Recorded information Start Marker
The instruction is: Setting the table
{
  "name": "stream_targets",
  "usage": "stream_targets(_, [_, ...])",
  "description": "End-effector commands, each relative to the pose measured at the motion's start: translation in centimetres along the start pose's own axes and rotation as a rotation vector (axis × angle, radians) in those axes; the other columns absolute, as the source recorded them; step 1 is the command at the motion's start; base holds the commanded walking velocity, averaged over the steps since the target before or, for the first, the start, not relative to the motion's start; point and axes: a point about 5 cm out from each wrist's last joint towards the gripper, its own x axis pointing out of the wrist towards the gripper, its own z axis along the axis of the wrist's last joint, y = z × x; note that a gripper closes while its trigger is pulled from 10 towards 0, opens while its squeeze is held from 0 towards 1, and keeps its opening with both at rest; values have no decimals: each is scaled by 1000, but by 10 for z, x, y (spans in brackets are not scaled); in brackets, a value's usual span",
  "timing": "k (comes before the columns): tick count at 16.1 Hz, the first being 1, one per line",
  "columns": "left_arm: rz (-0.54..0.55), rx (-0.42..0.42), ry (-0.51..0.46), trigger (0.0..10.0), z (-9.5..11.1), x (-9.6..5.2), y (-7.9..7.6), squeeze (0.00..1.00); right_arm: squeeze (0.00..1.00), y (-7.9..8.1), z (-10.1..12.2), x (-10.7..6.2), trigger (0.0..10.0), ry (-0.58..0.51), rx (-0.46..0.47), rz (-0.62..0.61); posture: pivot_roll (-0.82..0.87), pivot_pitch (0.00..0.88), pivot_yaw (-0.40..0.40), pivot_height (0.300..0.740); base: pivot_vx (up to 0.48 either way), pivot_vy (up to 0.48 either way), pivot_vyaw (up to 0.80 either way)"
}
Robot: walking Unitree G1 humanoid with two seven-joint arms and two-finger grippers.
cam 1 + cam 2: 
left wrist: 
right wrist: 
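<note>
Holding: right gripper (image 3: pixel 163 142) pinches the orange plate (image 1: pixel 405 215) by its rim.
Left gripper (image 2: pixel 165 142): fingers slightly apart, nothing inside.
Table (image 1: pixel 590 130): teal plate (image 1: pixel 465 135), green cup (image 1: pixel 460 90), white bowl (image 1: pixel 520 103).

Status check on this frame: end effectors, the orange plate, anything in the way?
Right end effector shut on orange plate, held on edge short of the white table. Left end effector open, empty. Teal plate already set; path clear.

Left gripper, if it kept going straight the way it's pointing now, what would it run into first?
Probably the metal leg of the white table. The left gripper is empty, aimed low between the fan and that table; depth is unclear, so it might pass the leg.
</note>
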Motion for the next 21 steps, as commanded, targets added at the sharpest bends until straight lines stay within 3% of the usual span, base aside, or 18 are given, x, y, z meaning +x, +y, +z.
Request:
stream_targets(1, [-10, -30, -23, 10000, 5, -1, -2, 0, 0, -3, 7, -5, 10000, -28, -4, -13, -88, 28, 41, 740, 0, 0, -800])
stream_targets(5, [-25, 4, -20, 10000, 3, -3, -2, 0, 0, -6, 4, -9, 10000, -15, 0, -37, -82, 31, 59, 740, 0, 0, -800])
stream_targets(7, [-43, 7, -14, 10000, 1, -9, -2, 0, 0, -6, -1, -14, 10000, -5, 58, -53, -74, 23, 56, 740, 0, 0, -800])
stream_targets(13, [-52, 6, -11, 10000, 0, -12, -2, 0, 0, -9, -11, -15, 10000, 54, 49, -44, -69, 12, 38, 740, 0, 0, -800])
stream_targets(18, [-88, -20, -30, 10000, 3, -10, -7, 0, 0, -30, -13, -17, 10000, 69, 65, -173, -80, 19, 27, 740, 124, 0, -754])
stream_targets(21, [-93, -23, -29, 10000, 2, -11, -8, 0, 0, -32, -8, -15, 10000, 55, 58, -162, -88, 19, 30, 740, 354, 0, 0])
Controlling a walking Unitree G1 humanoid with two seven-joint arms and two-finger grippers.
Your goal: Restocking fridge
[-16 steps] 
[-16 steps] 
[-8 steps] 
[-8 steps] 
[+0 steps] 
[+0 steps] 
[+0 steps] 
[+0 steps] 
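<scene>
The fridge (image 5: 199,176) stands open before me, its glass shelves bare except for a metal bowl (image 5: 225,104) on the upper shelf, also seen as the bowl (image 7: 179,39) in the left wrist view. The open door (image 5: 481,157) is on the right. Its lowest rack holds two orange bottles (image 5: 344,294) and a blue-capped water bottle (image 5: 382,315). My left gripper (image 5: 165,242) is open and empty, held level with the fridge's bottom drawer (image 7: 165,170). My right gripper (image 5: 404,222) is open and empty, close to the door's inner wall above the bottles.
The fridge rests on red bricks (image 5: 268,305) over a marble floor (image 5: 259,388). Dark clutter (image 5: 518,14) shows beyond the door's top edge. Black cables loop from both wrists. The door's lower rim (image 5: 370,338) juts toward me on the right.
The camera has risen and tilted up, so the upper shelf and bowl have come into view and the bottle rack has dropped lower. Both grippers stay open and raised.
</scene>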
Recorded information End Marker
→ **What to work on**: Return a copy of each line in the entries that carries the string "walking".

→ **Your solution**:
  "description": "End-effector commands, each relative to the pose measured at the motion's start: translation in centimetres along the start pose's own axes and rotation as a rotation vector (axis × angle, radians) in those axes; the other columns absolute, as the source recorded them; step 1 is the command at the motion's start; base holds the commanded walking velocity, averaged over the steps since the target before or, for the first, the start, not relative to the motion's start; point and axes: a point about 5 cm out from each wrist's last joint towards the gripper, its own x axis pointing out of the wrist towards the gripper, its own z axis along the axis of the wrist's last joint, y = z × x; note that a gripper closes while its trigger is pulled from 10 towards 0, opens while its squeeze is held from 0 towards 1, and keeps its opening with both at rest; values have no decimals: each is scaled by 1000, but by 10 for z, x, y (spans in brackets are not scaled); in brackets, a value's usual span",
Robot: walking Unitree G1 humanoid with two seven-joint arms and two-finger grippers.
Controlling a walking Unitree G1 humanoid with two seven-joint arms and two-finger grippers.

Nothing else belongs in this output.